Start-up-Politiker fordern Pandemie-Fonds und Gleichbehandlung von Start-ups
In einem Brief an Bundesrat Parmelin fordern Judith Bellaiche und Andri Silberschmidt im Namen der "Parlamentarische Gruppe Start-ups und Unternehmertum" einen Fonds, der bei abgebrochenen Finanzierungsrunden einspringt. Zudem sollen auch Start-ups von den geplanten Massnahmen des Bundes profitieren können.
Am Dienstag starteten Judith Bellaiche und Andri Silberschmidt eine Umfrage unter Start-ups zu den aktuellen Herausforderungen. Basierend auf den Antworten von gegen 200 Unternehmen haben sie nun einen Brief mit einer Beschreibung der Herausforderungen und notwendigen Massnahmen formuliert.
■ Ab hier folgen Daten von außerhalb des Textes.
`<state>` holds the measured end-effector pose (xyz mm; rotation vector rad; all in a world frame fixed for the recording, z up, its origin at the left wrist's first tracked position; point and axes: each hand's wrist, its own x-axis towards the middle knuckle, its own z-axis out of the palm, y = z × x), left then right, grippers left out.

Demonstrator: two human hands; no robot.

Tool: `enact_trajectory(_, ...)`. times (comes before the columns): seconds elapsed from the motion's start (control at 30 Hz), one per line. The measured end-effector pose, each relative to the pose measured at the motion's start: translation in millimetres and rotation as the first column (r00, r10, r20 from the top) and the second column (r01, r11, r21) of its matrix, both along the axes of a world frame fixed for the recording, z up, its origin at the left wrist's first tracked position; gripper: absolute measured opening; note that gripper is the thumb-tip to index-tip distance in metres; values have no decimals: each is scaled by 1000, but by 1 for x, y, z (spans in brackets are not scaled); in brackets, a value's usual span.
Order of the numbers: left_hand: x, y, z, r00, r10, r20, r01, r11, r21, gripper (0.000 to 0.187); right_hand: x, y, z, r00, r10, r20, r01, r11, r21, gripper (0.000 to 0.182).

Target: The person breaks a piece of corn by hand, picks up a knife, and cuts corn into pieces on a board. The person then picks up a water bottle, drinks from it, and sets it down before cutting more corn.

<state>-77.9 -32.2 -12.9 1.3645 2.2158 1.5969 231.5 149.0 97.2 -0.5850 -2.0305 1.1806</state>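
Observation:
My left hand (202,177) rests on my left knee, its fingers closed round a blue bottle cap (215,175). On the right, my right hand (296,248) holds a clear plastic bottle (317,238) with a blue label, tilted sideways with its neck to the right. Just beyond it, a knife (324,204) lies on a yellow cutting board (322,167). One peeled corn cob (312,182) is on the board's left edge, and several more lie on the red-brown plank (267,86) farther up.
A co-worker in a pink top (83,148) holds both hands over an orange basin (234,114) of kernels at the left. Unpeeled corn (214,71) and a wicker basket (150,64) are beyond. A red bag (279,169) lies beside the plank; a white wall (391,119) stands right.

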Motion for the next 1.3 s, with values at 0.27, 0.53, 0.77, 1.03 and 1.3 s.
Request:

Zentrale Erkenntnisse der Umfrage:
Start-ups können sich nicht für Kurzarbeit und andere Massnahmen qualifizieren, da diese einen "gesunden Geschäftsgang" voraussetzen. Es ist jedoch inhärentes Merkmal von Start-ups, dass sie während mehrerer Jahre keine Gewinne ausweisen, sondern bewusst Wachstum zulasten der Profitabilität anstreben.
Start-ups sind besonders liquiditätssensibel. Es ist ihnen eigen, dass sie keine finanziellen Reserven äufnen, sondern ihre Mittel für die Entwicklung der innovativen Produkte und in das nachfolgende Wachstum investieren.
Derzeit werden Finanzierungsrunden wegen der hohen Unsicherheit abgebrochen.
Aufgrund dieser Situation stellen Bellaiche und Silberschmidt zwei Forderungen:
1. Schaffung eines Pandemiefonds für Start-ups
Der Fonds hat zum Ziel, die wegbrechende Liquidität aufgrund von abgebrochenen Finanzierungsrunden zu überbrücken. Der Fonds wird vorerst mit 375 Millionen Franken ausgestattet und dient der Vergabe von Darlehen und/oder der Überbrückung von Finanzierung mit entsprechenden Gewinnabschöpfungen. Er wird von einem externen Gremium von erfahrenen Schweizer Investoren verwaltet, das die Due Diligence übernimmt.
2. Gleichbehandlung von Start-ups mit KMU und anderen WirtschaftsteilnehmerInnen
Die für AlleinunternehmerInnen, Freelancer, Kunstschaffende, Ich-AGs und Temporärkräfte in Aussicht gestellten Lockerungen der Bedingungen für Beantragung von Kurzarbeit und Arbeitslosengelder gilt diskriminierungsfrei für Mitarbeitende von Start-ups, inklusive geschäftsführender Inhaber. Für alle diese Gruppe fordern wir ausserdem Kulanz in Bezug auf den Aufschub von Sozialversicherungsbeiträgen, Mehrwert- und anderen Steuerrechnungen sowie Rechnungsstellungen durch den Bund im Rahmen von geschäftlichen Privatverträgen. Allfällige steuerbare Gewinne aus dem Jahr 2019 sollen mit einem Verlust im Jahr 2020 verrechnet werden können. Gleichermassen ist der Zugang zu staatlichen Überbrückungskrediten und zinslosen Darlehen im Rahmen des Schutzschirms für Start-ups zugänglich zu machen.
Darüber hinaus fordern die beiden Initianten, dass diese Massnahmen bis zum 1. April 2020 angekündigt und unbürokratisch abgewickelt werden müssen.
Dieser Artikel erschien zuerst am 20. März 2020 auf startupticker.ch.